Problem description =
Every line below is to be quoted exactly, with nothing added or dropped.

Listed records START

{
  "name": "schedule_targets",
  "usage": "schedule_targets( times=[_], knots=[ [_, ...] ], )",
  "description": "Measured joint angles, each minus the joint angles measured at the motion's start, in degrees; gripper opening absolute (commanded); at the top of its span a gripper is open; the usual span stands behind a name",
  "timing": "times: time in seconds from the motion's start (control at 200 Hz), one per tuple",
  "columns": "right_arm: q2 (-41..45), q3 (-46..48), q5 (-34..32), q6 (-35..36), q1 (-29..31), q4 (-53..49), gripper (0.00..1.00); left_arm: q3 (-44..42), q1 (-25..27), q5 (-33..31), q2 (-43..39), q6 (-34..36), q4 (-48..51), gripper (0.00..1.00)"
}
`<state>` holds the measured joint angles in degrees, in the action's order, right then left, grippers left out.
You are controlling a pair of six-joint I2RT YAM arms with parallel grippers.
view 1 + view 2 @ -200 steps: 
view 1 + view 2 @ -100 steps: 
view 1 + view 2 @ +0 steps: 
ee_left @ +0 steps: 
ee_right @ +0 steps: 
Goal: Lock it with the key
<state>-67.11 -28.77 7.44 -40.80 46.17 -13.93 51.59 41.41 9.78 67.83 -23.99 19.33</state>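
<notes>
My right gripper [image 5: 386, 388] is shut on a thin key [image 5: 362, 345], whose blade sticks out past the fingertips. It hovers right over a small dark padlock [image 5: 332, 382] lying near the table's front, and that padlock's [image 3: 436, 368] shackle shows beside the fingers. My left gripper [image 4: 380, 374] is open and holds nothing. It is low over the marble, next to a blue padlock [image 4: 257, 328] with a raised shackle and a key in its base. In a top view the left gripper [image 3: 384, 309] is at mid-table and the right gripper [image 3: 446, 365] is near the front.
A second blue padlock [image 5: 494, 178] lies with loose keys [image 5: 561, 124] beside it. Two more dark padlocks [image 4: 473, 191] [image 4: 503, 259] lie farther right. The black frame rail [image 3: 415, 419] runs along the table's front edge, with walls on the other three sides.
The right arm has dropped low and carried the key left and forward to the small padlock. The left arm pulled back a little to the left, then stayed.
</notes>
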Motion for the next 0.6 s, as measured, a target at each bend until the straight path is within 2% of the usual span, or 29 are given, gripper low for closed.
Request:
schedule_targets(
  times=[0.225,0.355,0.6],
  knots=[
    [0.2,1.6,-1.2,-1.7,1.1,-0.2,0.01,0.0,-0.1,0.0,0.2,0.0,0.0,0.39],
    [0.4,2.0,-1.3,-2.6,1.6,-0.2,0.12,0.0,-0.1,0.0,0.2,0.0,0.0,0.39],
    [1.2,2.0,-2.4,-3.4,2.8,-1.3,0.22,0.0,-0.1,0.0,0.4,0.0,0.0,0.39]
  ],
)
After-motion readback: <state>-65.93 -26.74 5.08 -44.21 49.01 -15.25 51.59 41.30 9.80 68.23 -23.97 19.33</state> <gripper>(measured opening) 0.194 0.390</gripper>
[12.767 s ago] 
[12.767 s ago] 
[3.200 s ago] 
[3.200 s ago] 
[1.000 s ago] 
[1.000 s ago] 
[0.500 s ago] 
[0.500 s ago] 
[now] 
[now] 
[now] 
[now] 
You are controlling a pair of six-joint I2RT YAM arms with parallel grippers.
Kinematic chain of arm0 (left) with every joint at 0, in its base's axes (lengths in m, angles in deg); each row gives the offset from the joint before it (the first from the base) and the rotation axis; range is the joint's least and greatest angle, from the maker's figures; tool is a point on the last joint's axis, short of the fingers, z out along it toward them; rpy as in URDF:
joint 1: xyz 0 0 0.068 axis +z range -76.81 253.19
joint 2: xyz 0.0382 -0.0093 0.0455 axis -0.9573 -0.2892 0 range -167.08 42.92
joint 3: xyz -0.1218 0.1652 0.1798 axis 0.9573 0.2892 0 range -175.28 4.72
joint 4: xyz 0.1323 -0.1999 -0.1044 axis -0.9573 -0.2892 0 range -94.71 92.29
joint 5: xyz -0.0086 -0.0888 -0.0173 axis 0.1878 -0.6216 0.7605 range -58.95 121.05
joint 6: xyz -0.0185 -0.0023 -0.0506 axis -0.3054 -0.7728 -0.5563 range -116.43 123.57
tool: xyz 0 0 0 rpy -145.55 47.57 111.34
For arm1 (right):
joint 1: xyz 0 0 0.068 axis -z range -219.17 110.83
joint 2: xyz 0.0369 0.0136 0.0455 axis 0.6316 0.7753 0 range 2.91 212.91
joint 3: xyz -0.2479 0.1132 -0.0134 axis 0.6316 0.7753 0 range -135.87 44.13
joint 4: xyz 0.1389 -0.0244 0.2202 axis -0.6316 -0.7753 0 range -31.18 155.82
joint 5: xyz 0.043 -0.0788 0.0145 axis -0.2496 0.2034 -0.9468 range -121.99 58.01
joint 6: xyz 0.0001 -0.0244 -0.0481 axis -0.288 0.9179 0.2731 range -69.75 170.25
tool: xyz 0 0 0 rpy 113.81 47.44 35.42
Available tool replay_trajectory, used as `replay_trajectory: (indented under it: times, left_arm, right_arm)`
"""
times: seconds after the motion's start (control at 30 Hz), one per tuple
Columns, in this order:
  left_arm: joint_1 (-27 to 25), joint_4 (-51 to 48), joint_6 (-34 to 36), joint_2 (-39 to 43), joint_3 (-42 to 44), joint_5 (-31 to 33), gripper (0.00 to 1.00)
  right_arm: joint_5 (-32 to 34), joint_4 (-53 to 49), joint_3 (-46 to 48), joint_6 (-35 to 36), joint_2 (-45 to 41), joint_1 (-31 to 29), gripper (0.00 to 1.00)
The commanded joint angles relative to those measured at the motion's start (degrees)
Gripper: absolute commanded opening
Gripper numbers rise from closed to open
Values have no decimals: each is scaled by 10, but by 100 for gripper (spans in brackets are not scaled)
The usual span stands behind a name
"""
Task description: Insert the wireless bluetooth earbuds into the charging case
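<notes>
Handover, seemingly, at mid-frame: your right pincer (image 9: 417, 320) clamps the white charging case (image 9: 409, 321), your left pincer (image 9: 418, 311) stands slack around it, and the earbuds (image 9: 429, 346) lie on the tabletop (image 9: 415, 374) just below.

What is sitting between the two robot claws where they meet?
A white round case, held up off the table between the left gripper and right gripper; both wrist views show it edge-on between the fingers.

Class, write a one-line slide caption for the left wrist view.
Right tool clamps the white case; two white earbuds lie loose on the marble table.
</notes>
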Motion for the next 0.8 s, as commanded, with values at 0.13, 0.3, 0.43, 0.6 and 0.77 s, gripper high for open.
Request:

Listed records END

Final answer =
{
  "name": "schedule_targets",
  "usage": "schedule_targets( times=[_], knots=[ [_, ...] ], )",
  "description": "Measured joint angles, each minus the joint angles measured at the motion's start, in degrees; gripper opening absolute (commanded); at the top of its span a gripper is open; the usual span stands behind a name",
  "timing": "times: time in seconds from the motion's start (control at 200 Hz), one per tuple",
  "columns": "right_arm: q2 (-41..45), q3 (-46..48), q5 (-34..32), q6 (-35..36), q1 (-29..31), q4 (-53..49), gripper (0.00..1.00); left_arm: q3 (-44..42), q1 (-25..27), q5 (-33..31), q2 (-43..39), q6 (-34..36), q4 (-48..51), gripper (0.00..1.00)"
}
`<state>` holds the measured joint angles in degrees, in the action's order, right then left, grippers left out.
You are controlling a pair of six-joint I2RT YAM arms with parallel grippers.
view 1 + view 2 @ -200 steps: 
view 1 + view 2 @ -100 steps: 
view 1 + view 2 @ +0 steps: 
ee_left @ +0 steps: 
ee_right @ +0 steps: 
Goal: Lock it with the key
<state>-67.11 -28.77 7.44 -40.80 46.17 -13.93 51.59 41.41 9.78 67.83 -23.99 19.33</state>
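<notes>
My right gripper [image 5: 386, 388] is shut on a thin key [image 5: 362, 345], whose blade sticks out past the fingertips. It hovers right over a small dark padlock [image 5: 332, 382] lying near the table's front, and that padlock's [image 3: 436, 368] shackle shows beside the fingers. My left gripper [image 4: 380, 374] is open and holds nothing. It is low over the marble, next to a blue padlock [image 4: 257, 328] with a raised shackle and a key in its base. In a top view the left gripper [image 3: 384, 309] is at mid-table and the right gripper [image 3: 446, 365] is near the front.
A second blue padlock [image 5: 494, 178] lies with loose keys [image 5: 561, 124] beside it. Two more dark padlocks [image 4: 473, 191] [image 4: 503, 259] lie farther right. The black frame rail [image 3: 415, 419] runs along the table's front edge, with walls on the other three sides.
The right arm has dropped low and carried the key left and forward to the small padlock. The left arm pulled back a little to the left, then stayed.
</notes>
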Motion for the next 0.6 s, as measured, a target at each bend until the straight path is within 2% of the usual span, or 29 are given, gripper low for closed.
Request:
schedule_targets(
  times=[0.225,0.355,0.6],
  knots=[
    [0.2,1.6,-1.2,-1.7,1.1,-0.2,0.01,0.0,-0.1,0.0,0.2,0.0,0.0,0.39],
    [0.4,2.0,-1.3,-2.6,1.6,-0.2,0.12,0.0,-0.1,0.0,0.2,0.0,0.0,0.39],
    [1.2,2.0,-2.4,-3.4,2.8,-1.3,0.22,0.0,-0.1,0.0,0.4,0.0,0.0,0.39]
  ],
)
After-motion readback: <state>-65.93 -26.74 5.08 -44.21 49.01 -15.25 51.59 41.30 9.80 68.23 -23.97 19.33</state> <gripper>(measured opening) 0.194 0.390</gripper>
[12.767 s ago] 
[12.767 s ago] 
[3.200 s ago] 
[3.200 s ago] 
[1.000 s ago] 
[1.000 s ago] 
[0.500 s ago] 
[0.500 s ago] 
[now] 
[now] 
[now] 
[now] 
You are controlling a pair of six-joint I2RT YAM arms with parallel grippers.
Kinematic chain of arm0 (left) with every joint at 0, in its base's axes (lengths in m, angles in deg); each row gives the offset from the joint before it (the first from the base) and the rotation axis; range is the joint's least and greatest angle, from the maker's figures; tool is a point on the last joint's axis, short of the fingers, z out along it toward them; rpy as in URDF:
joint 1: xyz 0 0 0.068 axis +z range -76.81 253.19
joint 2: xyz 0.0382 -0.0093 0.0455 axis -0.9573 -0.2892 0 range -167.08 42.92
joint 3: xyz -0.1218 0.1652 0.1798 axis 0.9573 0.2892 0 range -175.28 4.72
joint 4: xyz 0.1323 -0.1999 -0.1044 axis -0.9573 -0.2892 0 range -94.71 92.29
joint 5: xyz -0.0086 -0.0888 -0.0173 axis 0.1878 -0.6216 0.7605 range -58.95 121.05
joint 6: xyz -0.0185 -0.0023 -0.0506 axis -0.3054 -0.7728 -0.5563 range -116.43 123.57
tool: xyz 0 0 0 rpy -145.55 47.57 111.34
For arm1 (right):
joint 1: xyz 0 0 0.068 axis -z range -219.17 110.83
joint 2: xyz 0.0369 0.0136 0.0455 axis 0.6316 0.7753 0 range 2.91 212.91
joint 3: xyz -0.2479 0.1132 -0.0134 axis 0.6316 0.7753 0 range -135.87 44.13
joint 4: xyz 0.1389 -0.0244 0.2202 axis -0.6316 -0.7753 0 range -31.18 155.82
joint 5: xyz 0.043 -0.0788 0.0145 axis -0.2496 0.2034 -0.9468 range -121.99 58.01
joint 6: xyz 0.0001 -0.0244 -0.0481 axis -0.288 0.9179 0.2731 range -69.75 170.25
tool: xyz 0 0 0 rpy 113.81 47.44 35.42
Available tool replay_trajectory, used as `replay_trajectory: (indented under it: times, left_arm, right_arm)`
"""
times: seconds after the motion's start (control at 30 Hz), one per tuple
Columns, in this order:
  left_arm: joint_1 (-27 to 25), joint_4 (-51 to 48), joint_6 (-34 to 36), joint_2 (-39 to 43), joint_3 (-42 to 44), joint_5 (-31 to 33), gripper (0.00 to 1.00)
  right_arm: joint_5 (-32 to 34), joint_4 (-53 to 49), joint_3 (-46 to 48), joint_6 (-35 to 36), joint_2 (-45 to 41), joint_1 (-31 to 29), gripper (0.00 to 1.00)
The commanded joint angles relative to those measured at the motion's start (degrees)
Gripper: absolute commanded opening
Gripper numbers rise from closed to open
Values have no decimals: each is scaled by 10, but by 100 for gripper (spans in brackets are not scaled)
The usual span stands behind a name
"""
Task description: Insert the wireless bluetooth earbuds into the charging case
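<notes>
Handover, seemingly, at mid-frame: your right pincer (image 9: 417, 320) clamps the white charging case (image 9: 409, 321), your left pincer (image 9: 418, 311) stands slack around it, and the earbuds (image 9: 429, 346) lie on the tabletop (image 9: 415, 374) just below.

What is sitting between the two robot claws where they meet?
A white round case, held up off the table between the left gripper and right gripper; both wrist views show it edge-on between the fingers.

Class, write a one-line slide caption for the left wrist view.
Right tool clamps the white case; two white earbuds lie loose on the marble table.
</notes>
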Motion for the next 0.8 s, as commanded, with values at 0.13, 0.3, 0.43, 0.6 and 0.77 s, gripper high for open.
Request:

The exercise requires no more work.